* _TASK OBJECTIVE_
From the data below, please reproduce exactly everything from the line that contains "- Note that" down to the line that contains "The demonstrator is", with both ends included.

_ _ _ _ _ _ _

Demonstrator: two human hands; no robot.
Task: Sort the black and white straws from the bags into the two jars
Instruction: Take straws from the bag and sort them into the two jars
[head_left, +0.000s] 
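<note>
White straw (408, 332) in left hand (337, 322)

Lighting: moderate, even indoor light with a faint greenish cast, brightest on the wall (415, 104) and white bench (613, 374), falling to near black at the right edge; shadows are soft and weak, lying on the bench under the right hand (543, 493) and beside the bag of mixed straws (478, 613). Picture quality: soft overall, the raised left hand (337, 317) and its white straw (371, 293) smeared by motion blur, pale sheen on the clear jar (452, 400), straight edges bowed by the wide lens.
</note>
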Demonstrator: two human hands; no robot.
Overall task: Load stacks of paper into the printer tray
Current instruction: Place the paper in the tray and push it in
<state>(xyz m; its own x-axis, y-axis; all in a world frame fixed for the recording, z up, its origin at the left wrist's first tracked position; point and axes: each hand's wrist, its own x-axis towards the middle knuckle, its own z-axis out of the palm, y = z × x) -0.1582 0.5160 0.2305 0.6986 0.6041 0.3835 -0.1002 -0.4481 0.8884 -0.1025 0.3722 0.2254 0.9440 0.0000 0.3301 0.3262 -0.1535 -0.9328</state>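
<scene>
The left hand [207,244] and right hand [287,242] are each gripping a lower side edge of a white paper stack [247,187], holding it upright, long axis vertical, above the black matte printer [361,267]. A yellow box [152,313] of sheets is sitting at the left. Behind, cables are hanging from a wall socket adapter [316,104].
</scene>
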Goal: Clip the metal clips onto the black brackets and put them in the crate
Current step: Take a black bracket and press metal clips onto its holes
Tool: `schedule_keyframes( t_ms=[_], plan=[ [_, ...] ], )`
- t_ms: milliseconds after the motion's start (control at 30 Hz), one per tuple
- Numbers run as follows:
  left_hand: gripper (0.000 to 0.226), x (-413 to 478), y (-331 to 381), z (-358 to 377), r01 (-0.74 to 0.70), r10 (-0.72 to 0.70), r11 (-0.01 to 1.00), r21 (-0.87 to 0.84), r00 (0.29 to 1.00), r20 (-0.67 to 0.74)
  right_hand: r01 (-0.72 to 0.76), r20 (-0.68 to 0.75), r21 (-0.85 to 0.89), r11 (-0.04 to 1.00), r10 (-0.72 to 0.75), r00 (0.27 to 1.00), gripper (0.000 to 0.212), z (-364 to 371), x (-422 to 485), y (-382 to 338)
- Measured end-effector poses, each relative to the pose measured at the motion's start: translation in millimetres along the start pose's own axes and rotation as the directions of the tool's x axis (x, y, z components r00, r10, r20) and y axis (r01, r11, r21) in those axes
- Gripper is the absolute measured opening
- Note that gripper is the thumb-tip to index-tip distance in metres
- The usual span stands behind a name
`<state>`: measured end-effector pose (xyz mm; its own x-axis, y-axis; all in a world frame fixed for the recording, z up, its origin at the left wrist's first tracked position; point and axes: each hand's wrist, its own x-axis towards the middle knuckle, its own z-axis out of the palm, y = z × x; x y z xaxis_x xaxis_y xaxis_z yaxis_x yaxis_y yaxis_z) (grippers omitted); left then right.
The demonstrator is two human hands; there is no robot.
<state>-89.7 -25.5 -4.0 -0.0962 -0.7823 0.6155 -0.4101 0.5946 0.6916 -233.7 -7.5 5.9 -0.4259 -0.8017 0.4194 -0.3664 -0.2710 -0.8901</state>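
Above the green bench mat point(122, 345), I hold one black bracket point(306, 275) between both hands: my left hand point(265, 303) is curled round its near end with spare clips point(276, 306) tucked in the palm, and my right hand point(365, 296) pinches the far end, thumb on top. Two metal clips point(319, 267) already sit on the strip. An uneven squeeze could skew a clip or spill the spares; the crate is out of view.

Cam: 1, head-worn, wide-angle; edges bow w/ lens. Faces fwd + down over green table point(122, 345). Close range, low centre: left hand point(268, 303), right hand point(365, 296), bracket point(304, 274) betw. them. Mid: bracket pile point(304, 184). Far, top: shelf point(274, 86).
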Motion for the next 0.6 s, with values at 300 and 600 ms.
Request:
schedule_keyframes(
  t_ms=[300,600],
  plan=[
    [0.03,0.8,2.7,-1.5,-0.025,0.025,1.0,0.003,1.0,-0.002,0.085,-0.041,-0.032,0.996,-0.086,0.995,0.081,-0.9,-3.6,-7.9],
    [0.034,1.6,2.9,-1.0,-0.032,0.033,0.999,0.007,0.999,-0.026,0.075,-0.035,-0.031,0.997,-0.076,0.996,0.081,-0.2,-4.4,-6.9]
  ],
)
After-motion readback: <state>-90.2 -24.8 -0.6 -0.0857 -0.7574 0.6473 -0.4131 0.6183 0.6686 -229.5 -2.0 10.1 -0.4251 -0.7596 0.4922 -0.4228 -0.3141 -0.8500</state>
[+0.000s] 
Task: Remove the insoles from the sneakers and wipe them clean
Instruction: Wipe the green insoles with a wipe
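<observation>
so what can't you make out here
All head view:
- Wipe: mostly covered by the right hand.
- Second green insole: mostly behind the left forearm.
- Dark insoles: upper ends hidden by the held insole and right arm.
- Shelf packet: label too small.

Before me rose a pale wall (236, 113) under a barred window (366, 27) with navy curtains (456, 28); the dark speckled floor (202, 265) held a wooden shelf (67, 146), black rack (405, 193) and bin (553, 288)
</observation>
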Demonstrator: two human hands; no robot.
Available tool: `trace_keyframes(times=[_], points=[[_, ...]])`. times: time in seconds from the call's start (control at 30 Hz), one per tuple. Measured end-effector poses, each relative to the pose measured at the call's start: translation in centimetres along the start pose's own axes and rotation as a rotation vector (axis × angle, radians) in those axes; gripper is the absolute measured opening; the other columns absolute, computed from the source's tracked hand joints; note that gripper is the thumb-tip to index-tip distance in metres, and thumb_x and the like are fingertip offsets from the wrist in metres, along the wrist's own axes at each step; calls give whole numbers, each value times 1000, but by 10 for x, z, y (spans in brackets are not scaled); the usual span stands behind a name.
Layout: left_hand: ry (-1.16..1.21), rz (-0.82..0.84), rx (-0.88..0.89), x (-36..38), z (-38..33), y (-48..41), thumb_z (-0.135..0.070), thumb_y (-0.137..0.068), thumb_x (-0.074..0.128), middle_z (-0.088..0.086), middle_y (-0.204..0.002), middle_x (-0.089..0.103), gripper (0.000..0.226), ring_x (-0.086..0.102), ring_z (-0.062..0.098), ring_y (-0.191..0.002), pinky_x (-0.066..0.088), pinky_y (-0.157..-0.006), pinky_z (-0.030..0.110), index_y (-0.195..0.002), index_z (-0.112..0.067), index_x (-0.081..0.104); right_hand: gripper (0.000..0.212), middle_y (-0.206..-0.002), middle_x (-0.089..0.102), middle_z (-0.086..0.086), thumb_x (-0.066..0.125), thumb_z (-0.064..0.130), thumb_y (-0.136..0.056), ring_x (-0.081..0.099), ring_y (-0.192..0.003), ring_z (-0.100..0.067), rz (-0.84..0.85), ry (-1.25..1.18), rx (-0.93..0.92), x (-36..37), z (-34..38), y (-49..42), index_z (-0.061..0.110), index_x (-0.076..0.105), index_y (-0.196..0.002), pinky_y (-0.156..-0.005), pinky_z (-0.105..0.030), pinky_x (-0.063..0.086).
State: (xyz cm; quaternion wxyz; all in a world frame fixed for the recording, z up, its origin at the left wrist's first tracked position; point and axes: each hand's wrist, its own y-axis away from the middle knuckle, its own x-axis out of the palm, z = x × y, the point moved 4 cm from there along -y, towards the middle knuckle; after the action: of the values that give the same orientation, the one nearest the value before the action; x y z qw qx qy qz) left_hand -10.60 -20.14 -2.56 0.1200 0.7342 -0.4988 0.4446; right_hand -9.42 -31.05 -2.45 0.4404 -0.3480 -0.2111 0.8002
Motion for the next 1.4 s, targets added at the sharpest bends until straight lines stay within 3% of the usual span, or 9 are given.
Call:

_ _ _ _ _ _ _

* _RESPONSE FOR THIS EXERCISE_
- Note that gripper is the thumb-tip to index-tip distance in metres
- The usual span stands behind a name
`<state>`: measured end-effector pose (xyz mm; its own x-axis, y-axis; all in a world frame fixed for the recording, z up, its origin at the left wrist's first tracked position; point and axes: each hand's wrist, its own x-axis towards the middle knuckle, its own z-axis out of the palm, y = z × x; x y z xaxis_x xaxis_y xaxis_z yaxis_x yaxis_y yaxis_z) (grippers omitted); left then right.
The demonstrator is two human hands; there is no robot.

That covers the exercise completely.